◆ ABOUT THIS EXERCISE ◆
Find the string "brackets" in the data, and copy out each line that has it.

------ PROVIDED DATA

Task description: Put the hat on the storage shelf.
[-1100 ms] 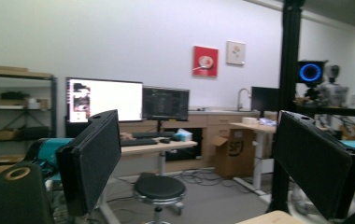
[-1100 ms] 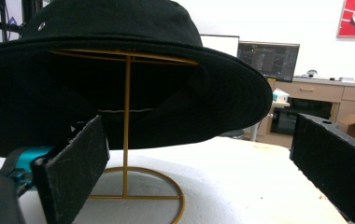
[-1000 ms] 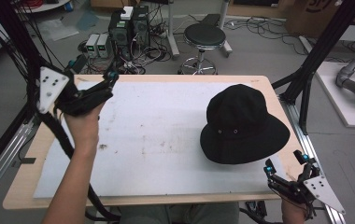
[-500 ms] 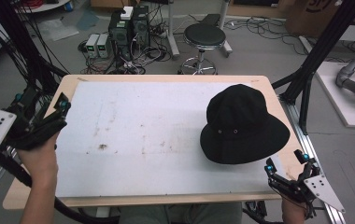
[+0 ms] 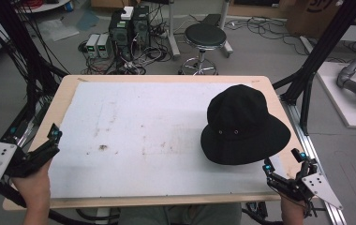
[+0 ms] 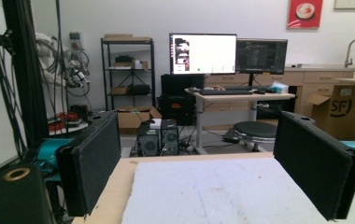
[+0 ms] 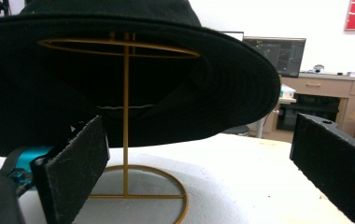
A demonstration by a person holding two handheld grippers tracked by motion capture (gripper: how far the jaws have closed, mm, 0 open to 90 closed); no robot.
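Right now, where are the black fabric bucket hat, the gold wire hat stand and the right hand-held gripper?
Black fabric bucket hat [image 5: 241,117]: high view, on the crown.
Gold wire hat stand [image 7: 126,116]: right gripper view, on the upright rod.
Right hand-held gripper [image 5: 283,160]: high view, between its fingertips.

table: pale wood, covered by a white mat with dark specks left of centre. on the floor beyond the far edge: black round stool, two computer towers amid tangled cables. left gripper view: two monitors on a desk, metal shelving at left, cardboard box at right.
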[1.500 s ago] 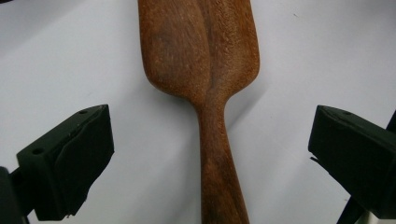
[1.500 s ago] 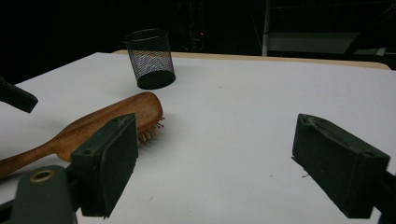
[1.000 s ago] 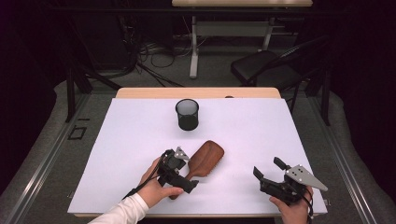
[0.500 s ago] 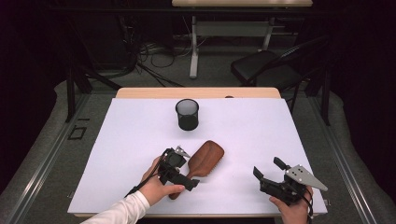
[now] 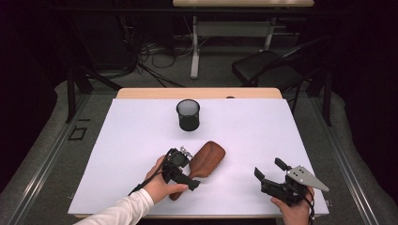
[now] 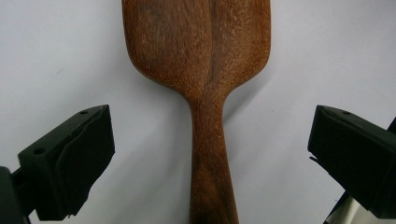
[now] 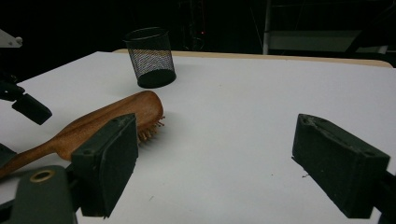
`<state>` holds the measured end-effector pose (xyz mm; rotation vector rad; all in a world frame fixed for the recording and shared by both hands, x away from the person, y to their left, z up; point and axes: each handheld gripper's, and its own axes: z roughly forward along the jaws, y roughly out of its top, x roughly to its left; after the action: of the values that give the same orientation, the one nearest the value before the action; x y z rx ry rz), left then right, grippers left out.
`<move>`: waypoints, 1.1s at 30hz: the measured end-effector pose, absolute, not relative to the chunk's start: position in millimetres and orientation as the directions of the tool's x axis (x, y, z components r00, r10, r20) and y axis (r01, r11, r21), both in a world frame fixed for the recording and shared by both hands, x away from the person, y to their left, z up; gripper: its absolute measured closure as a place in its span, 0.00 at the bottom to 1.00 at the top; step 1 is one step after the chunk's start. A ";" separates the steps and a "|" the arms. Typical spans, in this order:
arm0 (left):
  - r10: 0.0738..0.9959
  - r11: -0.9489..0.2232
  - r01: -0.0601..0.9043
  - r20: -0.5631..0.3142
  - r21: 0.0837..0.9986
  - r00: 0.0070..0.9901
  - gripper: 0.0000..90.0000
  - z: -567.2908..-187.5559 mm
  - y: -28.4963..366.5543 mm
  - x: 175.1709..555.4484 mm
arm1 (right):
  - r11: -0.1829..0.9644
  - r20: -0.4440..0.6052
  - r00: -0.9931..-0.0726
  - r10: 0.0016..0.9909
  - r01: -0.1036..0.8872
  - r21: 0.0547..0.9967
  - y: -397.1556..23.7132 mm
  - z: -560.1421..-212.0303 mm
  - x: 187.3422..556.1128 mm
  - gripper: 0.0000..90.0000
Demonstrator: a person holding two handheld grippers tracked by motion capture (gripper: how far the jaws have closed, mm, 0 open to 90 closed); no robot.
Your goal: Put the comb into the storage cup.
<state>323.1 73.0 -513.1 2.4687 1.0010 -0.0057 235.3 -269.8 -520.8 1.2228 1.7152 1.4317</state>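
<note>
The left claw stood wide open, poised over the handle of the wooden hairbrush. In the left gripper view its 2 black jaws flanked the handle, each well apart from it, with the brush running straight ahead between them and its broad back widening beyond the jaw tips. Nothing was gripped yet.

The brush lay bristles down on the white desk, its handle end nearest the left claw and its head pointing away, toward the black mesh cup that stood upright farther ahead. In the right gripper view the bristles showed under the head, resting on the desk surface.

The right claw was also open and held nothing. It hovered well apart from the brush, off to the side, near the desk's front edge; from it the brush lay ahead and to 1 side, and the cup beyond that.

The step in hand looked like the approach to a pick: the left claw was lined up on the handle but had not closed. The next move probably called for lowering a little so the pads sat level with the handle's sides, then closing squarely across it. The handle is smooth and tapered, so a grip too near the end could slip.
</note>
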 end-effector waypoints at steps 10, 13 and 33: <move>0.672 -0.621 0.680 -0.183 0.389 0.718 0.02 -518.8 69.8 330.8 | -0.002 0.121 -0.406 0.906 0.282 0.959 -269.4 -521.1 235.3 0.16; 0.674 -0.622 0.686 -0.187 0.378 0.715 0.03 -520.3 68.8 332.6 | -0.001 0.120 -0.407 0.905 0.281 0.960 -269.4 -521.0 235.4 0.16; 0.688 -0.613 0.715 -0.219 0.335 0.692 0.17 -522.7 62.6 336.0 | -0.003 0.123 -0.407 0.905 0.285 0.959 -269.6 -521.2 235.5 0.16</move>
<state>336.0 62.6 -522.7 2.5069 1.0916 -0.0956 235.5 -269.6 -521.2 1.2320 1.7200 1.4333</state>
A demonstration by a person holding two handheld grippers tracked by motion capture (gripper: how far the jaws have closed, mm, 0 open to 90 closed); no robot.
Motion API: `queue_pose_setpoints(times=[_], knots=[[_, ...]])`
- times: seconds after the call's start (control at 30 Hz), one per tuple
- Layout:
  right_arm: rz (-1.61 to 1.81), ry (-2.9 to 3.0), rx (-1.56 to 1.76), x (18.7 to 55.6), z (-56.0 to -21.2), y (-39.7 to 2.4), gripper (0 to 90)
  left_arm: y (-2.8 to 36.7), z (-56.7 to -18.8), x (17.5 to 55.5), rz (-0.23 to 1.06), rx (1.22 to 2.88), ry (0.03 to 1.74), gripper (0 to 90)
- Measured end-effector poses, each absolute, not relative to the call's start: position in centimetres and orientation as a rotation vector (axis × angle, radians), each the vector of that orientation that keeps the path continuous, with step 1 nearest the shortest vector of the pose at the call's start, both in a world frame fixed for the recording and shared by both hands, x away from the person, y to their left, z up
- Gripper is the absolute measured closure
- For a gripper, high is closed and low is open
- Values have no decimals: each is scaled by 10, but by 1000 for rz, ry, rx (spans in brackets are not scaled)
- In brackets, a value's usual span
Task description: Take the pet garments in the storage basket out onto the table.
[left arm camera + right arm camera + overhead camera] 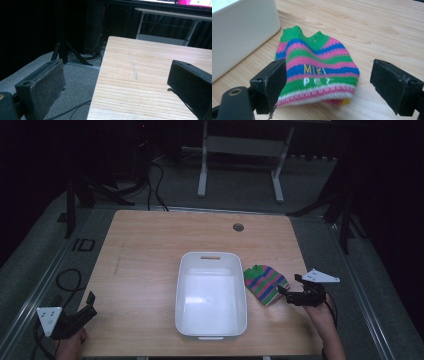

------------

◆ REPLY ◆
- Values have no decimals: each is scaled by 10, but by 1000 for rz, ry, rx (spans in brackets are not scaled)
- In brackets, a value's usual span

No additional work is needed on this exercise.